Her style is worth comparing to a new book by Alana Massey, another member of the cadre of youngish female authors whose work has been called “confessional.” (I’ve never quite grasped why that word is preferable to “memoiristic.”) Massey, too, has mined her addictions, mental illness, disordered eating habits, and sexual abasements for artistic material. All the Lives I Want is more high-concept than How to Murder Your Life: It refracts Massey’s personal history through assessments of what you might call glamorously wounded icons. Carrie, for instance, is enlisted to help explore the author’s horror of puberty. Britney Spears enables her to negotiate her body image. Sylvia Plath, Joan Didion, Princess Diana, and the sisters in the Virgin Suicides all make appearances, their stories entwining with the author’s own. Together the chapters add up to more than a lived trajectory: They are an argument for girls’ complicated selfhood and underrated power, an examination of the ways in which female celebrities have been misrepresented and reclaimed. Massey suggests that we often cast anger, sexuality, or self-determination in women as witchy black magic. Conversely, she is deeply interested in how contemporary culture feeds on and deprecates female vulnerability and pain. All of which is to say: Cat Marnell feels like an Alana Massey essay waiting to happen.

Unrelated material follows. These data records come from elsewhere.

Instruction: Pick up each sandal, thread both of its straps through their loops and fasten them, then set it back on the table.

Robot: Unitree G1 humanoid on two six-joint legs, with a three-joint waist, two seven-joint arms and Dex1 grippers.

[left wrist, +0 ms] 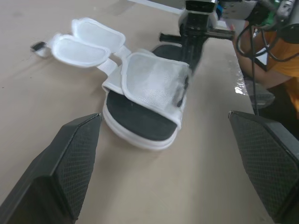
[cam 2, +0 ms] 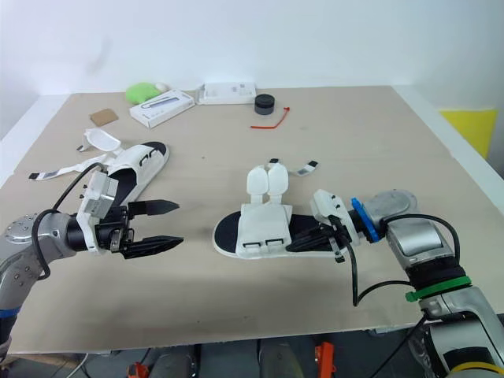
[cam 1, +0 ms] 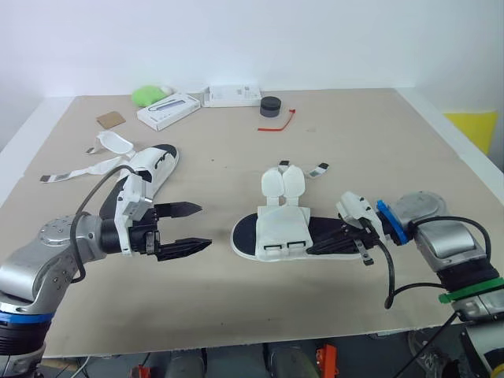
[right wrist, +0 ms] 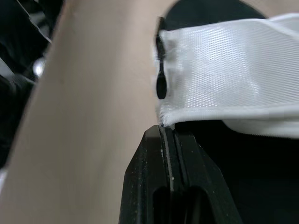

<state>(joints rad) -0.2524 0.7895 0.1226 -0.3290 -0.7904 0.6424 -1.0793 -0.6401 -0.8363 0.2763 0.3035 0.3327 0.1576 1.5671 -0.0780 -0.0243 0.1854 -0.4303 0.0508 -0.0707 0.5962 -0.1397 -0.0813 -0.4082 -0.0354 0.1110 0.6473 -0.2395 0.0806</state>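
Silver arms [cam 1: 35, 266], black cables [cam 1: 389, 276], white wrist housings [cam 1: 131, 205], black left claw [cam 1: 205, 226].

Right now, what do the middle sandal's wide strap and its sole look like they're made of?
The strap looks like white woven mesh fabric with a matte finish; a fine grid weave shows up close. The sole seems to be foam or rubber, matte black on top with a smooth white rim. I can't tell which of the two it is.
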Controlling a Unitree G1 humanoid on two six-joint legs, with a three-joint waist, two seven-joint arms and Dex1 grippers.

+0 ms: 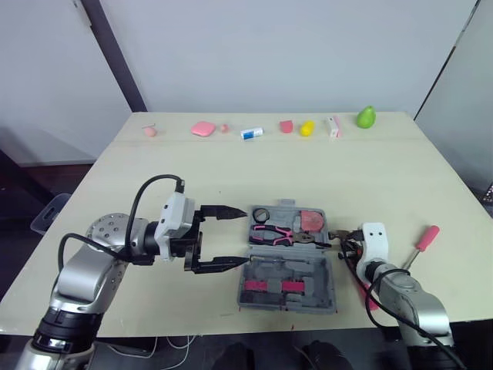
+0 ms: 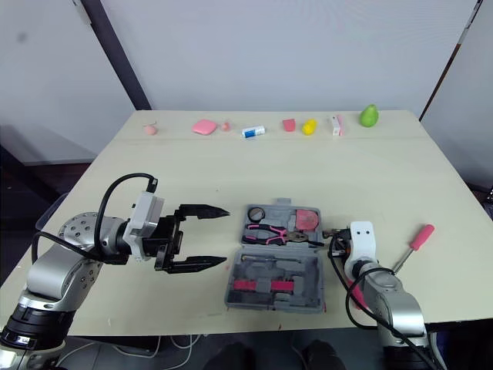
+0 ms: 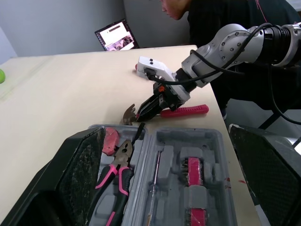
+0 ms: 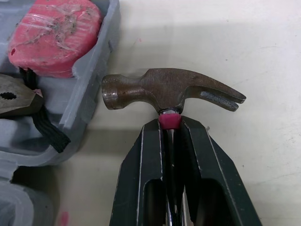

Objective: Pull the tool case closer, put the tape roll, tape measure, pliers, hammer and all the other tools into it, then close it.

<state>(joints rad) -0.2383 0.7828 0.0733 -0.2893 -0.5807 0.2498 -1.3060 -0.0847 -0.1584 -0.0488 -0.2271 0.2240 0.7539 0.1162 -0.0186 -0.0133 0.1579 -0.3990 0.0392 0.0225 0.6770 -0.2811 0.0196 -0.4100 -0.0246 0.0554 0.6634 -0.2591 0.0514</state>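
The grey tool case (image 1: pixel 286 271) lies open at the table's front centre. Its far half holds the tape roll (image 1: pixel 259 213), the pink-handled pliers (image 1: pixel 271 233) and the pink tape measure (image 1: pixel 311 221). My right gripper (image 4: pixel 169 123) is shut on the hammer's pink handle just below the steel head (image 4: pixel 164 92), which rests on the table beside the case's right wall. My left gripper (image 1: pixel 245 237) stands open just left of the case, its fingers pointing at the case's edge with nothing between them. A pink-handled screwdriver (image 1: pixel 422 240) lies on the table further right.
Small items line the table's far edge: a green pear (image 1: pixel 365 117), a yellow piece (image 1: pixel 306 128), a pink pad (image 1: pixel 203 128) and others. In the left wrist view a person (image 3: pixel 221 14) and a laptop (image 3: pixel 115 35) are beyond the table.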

The authors also share touchstones (Courtney Love) and an aura of beguiling messiness. But where Marnell is a propulsive storyteller with a single operatic theme, Massey crafts “think pieces” that elaborate ideas from personal experience. The first spills her guts; the second processes them. It’s the difference between plunging two hands into the mud of your life—just to get at what it feels like—and suiting up in a $400 archeologist costume to dig for deeper truths.

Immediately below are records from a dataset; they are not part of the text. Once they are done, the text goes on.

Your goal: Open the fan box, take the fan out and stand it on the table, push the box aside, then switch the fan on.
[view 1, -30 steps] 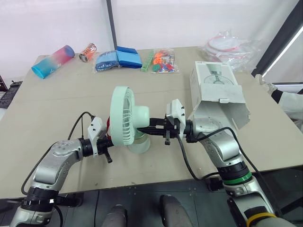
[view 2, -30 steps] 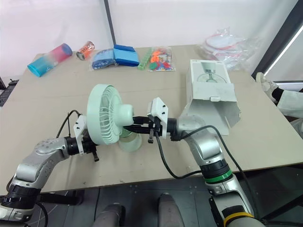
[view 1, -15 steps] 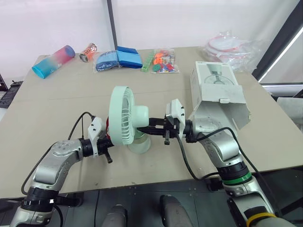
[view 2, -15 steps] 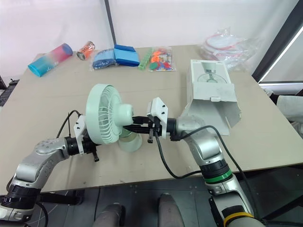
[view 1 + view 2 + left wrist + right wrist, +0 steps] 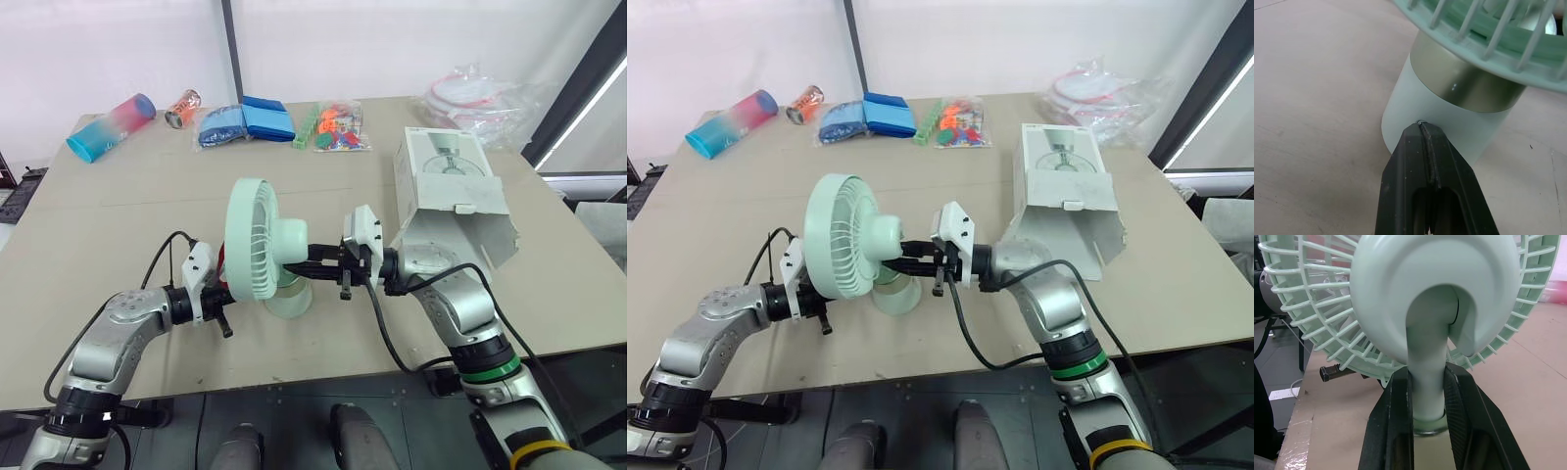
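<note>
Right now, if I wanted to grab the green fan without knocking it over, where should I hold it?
Probably the thin stem under the fan head, coming from behind the grille. The stem is narrow enough to fit between two fingers, as the right claw shows. The round grille is wide and open-barred.

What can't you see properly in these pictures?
- Any switch on the fan base: left wrist view, the shut left end effector tip covers that spot.
- Fan's front face: head views, turned away from the camera.
- Inside the box: head views, its flap covers it.
- Far packets: head views, too small to tell contents.
</note>
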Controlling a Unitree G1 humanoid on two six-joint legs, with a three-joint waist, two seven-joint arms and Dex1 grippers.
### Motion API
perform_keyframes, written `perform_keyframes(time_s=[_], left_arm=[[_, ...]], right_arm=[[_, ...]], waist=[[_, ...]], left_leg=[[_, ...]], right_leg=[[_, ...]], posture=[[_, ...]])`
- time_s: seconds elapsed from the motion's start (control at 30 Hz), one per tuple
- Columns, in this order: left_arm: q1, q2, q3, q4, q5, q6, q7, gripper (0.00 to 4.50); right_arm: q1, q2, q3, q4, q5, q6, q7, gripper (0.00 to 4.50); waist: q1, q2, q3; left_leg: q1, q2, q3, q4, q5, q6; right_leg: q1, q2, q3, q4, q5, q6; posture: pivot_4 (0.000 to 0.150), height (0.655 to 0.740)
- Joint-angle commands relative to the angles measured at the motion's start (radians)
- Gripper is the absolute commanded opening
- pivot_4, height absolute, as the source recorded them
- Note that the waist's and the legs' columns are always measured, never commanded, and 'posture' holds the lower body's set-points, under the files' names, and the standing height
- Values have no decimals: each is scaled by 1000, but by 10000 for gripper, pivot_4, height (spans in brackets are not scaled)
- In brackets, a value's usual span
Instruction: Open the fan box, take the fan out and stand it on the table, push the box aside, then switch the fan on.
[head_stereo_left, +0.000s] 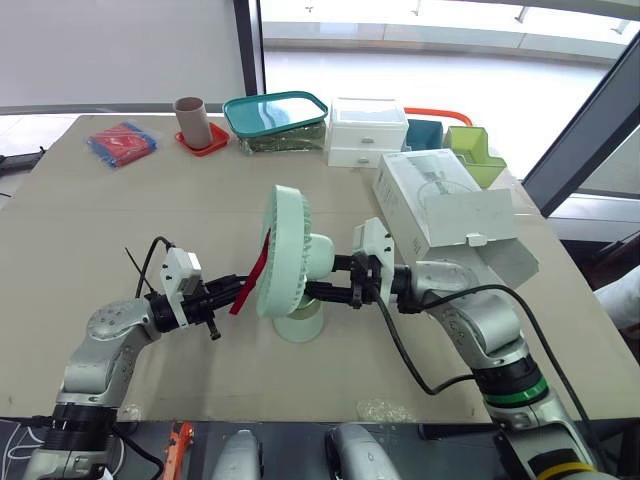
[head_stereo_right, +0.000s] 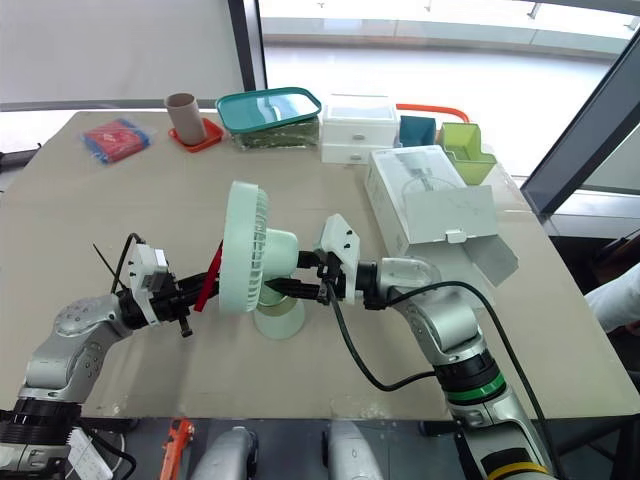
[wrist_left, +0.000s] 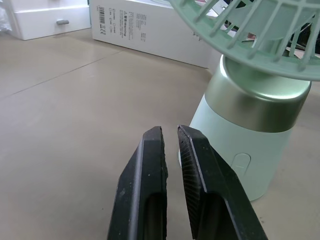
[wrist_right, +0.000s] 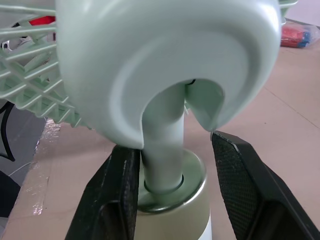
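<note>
Left eye view: on the surface (head_stereo_left: 90, 230), the fan box (head_stereo_left: 440, 200) lies flap-open near the upright fan (head_stereo_left: 285, 250).
The right tool (wrist_right: 172, 147) straddles the fan's neck (wrist_right: 162, 130) wide, not clamped. The left tool (wrist_left: 169, 131), fingers nearly together and empty, points at the base beside the button (wrist_left: 241, 162). The likely risk is that a press landing off the button, or too hard, slides or tips the fan, which is only loosely bracketed.

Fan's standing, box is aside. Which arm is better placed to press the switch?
Left. The left tool, nearly closed, points at the fan base, where the button faces it. The right tool sits open astride the fan's neck, behind the head, away from the button.
</note>
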Motion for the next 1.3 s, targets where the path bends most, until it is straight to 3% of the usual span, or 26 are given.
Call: perform_keyframes(time_s=[0.03, 0.6, 0.83, 1.3], left_arm=[[-27, 6, 0, 5, -4, -22, -31, 5005], [32, 58, -71, -45, -8, 46, -145, 5005], [32, 48, -91, -34, 3, 31, -150, 5005], [-37, -22, -113, 68, 60, -51, -129, 5005]], right_arm=[[-5, -5, -18, -48, 16, -13, 13, 6745], [5, -15, 1, -50, -21, -23, 14, 5921], [-25, 31, -35, -39, 6, 12, -54, 5921], [6, -3, -6, -79, -8, 11, -29, 5921]], waist=[[0, 0, 0], [1, 0, 0], [0, 0, 0], [1, 0, 0]], left_leg=[[0, 0, 0, 0, 0, 0], [0, 0, 0, 0, 0, 0], [0, 0, 0, 0, 0, 0], [0, 0, 0, 0, 0, 0]], right_leg=[[0, 0, 0, 0, 0, 0], [0, 0, 0, 0, 0, 0], [0, 0, 0, 0, 0, 0], [0, 0, 0, 0, 0, 0]], posture=[[1500, 7400], [1500, 7400], [1500, 7400], [1500, 7400]])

“The more amphetamine I took, the more fun being by myself was, actually,” Marnell gushes. “Speed was like magic! Lonely magic.” These quietly desolate sentences represent the peak of the book’s self-awareness, and yet even they are wrapped in bravado and manic cheer. Marnell’s critics, citing her sunny, spacey affect, have charged her with “romanticizing” addiction. But a blithe style—“Here’s a life lesson for you kids: it’s much easier to go through something upsetting when you’re on drugs. The more intense the drug, the more you forget your problems!”—doesn’t minimize the costs of her high-octane light show. It just reveals how estranged from her identity and emotions she’s become. Marnell may exalt the clubs in which she bumped lines next to P. Diddy, but she refuses to sugarcoat harrowing descriptions of her late-term abortion, of shooting heroin in a greasy stranger’s car, of being robbed and harassed by the unsavory characters attracted like sharks to her dysfunction. At one point, she remembers coming into work high, on no sleep, her hair matted into dreadlocks because monthlong benders had left her too exhausted to wash it, knuckles raw from purging, bleeding where she hit her knee when she fell off a stoop. She can barely read the production sheet she is supposed to be presenting to her supervising editors. You don’t want to be her or fuck her, as the adage about it-girls goes. You want to hug her and call an ambulance.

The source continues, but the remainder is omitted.